What you have to do. Note each line in the data holding the string "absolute" and report it.

::: Material shown

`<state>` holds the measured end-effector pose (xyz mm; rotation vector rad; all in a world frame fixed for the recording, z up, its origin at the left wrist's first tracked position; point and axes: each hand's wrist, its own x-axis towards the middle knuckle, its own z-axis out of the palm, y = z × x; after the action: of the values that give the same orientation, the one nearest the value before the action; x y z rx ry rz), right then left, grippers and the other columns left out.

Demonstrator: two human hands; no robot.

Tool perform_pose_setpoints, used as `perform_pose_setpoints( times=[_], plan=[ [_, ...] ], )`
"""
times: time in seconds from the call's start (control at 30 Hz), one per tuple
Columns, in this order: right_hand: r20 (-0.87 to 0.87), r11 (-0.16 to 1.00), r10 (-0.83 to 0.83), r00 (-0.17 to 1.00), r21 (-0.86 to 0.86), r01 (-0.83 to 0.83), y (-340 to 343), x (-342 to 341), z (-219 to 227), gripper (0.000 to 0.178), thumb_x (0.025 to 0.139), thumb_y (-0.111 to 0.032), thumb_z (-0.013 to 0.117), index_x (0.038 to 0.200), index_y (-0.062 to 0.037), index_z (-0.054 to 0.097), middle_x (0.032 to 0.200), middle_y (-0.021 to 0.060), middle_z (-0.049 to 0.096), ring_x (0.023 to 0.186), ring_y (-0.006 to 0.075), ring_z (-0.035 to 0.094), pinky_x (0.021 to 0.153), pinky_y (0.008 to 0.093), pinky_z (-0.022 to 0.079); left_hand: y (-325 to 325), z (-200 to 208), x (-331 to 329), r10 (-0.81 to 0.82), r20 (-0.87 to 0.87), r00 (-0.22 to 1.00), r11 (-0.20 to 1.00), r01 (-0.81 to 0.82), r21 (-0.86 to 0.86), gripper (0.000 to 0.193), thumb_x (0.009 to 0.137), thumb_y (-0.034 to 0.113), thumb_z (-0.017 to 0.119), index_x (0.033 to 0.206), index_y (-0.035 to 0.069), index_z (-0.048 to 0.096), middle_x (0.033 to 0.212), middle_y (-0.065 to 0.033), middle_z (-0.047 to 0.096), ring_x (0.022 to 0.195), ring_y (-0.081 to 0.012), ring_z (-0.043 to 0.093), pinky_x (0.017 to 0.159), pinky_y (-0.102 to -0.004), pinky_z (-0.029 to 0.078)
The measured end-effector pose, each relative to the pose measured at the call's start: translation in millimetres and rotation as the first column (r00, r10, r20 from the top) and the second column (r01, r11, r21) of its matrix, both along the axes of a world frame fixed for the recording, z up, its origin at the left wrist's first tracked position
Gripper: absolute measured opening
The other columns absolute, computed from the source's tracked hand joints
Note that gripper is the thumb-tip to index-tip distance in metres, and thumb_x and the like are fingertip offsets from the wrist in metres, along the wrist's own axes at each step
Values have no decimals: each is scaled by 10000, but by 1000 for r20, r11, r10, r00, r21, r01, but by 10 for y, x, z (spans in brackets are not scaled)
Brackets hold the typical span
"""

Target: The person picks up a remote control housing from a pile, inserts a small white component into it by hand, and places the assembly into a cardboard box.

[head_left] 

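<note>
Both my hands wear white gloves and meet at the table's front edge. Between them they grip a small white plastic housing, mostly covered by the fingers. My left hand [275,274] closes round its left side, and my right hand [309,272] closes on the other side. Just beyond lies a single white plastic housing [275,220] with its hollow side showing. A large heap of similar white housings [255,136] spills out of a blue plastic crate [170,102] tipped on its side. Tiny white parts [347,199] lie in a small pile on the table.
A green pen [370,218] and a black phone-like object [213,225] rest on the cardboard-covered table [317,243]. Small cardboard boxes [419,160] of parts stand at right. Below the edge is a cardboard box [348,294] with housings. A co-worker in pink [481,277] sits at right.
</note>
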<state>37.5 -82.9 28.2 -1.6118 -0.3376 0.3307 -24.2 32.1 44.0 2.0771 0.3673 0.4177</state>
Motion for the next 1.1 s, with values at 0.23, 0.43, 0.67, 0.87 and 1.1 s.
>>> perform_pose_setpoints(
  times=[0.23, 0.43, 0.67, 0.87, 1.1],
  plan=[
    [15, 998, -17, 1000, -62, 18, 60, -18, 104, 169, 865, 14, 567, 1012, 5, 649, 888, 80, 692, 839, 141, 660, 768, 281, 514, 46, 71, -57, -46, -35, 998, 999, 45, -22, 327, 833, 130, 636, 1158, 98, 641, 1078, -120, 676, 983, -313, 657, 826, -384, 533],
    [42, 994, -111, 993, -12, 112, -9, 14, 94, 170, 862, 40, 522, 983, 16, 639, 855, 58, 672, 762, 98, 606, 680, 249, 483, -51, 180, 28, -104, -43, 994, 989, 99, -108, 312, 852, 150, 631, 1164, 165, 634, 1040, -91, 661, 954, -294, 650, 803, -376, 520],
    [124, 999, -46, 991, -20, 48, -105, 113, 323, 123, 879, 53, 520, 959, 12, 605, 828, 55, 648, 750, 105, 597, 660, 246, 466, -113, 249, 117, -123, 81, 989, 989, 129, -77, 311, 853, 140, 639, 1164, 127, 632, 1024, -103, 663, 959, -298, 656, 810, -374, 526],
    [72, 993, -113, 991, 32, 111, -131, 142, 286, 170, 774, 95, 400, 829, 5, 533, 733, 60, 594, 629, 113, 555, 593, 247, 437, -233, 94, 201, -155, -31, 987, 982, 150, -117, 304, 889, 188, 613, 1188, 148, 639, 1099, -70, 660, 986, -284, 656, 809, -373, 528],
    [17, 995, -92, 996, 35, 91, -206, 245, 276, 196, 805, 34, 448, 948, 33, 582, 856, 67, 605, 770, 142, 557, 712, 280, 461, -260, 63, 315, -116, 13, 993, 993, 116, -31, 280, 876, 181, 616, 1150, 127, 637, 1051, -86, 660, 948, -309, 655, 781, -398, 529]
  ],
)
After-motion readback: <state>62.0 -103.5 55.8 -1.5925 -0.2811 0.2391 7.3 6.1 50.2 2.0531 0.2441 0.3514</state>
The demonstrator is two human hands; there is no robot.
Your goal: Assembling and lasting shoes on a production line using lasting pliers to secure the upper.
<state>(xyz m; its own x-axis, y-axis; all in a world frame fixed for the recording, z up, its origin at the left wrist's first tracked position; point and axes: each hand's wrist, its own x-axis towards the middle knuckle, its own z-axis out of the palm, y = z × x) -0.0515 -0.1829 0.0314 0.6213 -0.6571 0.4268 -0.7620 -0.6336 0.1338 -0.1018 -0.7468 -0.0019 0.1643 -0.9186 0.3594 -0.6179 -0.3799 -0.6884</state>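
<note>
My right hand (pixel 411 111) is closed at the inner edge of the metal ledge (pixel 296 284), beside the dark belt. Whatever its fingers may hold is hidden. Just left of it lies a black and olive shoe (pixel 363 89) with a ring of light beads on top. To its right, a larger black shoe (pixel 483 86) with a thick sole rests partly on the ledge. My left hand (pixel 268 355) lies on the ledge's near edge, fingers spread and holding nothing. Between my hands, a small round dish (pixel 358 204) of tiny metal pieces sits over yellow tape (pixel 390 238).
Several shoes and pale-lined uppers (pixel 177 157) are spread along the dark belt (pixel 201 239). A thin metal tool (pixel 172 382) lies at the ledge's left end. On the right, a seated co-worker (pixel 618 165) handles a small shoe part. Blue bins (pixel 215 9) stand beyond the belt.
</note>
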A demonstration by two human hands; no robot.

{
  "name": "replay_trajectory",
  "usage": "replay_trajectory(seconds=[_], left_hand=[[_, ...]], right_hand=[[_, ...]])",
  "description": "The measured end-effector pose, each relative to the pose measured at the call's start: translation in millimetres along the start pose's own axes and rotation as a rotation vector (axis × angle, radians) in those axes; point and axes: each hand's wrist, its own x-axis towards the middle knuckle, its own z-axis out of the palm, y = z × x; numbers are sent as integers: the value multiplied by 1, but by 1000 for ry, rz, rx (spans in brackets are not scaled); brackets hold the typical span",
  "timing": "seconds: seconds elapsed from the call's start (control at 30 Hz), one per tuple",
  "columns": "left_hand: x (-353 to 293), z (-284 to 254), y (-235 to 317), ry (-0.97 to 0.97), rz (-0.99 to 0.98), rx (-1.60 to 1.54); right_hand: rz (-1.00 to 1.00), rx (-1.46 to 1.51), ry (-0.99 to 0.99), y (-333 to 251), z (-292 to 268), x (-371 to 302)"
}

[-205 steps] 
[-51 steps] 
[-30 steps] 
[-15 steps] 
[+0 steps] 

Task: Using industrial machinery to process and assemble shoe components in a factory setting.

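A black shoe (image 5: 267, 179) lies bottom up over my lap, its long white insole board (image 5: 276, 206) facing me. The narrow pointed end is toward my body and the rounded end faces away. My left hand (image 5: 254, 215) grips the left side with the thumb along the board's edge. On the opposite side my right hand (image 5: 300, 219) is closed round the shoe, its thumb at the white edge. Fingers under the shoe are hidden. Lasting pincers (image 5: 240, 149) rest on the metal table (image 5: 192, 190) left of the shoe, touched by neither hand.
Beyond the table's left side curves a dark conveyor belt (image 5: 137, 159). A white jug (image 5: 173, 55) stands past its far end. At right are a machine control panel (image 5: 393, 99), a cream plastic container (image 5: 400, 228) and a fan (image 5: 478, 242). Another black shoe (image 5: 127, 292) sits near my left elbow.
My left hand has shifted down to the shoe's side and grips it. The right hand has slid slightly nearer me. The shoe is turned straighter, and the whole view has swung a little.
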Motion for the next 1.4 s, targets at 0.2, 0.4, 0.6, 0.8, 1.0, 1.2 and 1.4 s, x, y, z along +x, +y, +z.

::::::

Completed exercise.
Gripper: absolute measured opening
The other columns absolute, computed from the source's tracked hand joints

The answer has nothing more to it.